Copy the listing below exactly, but skip the pictures.
━━ DATA SECTION
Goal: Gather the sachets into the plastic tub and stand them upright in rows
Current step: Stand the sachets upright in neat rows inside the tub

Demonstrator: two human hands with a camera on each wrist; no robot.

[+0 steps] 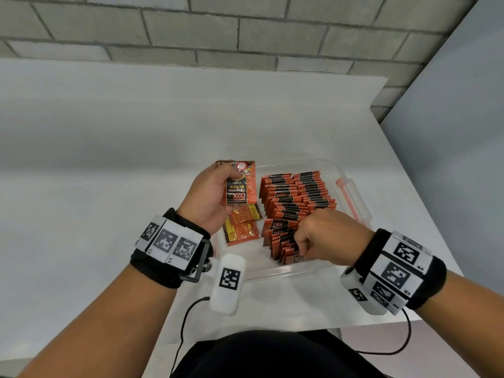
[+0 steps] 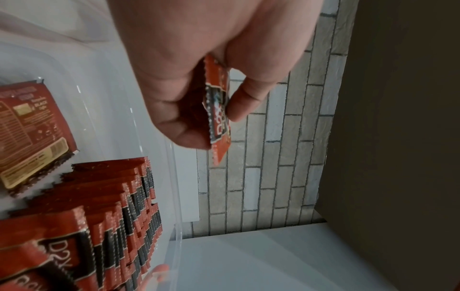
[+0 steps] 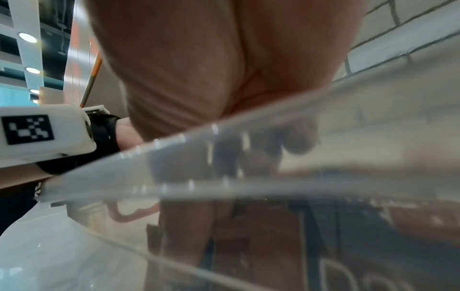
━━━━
ANSWER BOX
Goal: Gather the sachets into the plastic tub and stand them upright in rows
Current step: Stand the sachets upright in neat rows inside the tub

Demonstrator: two human hands with a camera on each wrist; no robot.

[+0 steps] 
[+0 steps] 
[+0 steps] 

No further work remains on this exercise.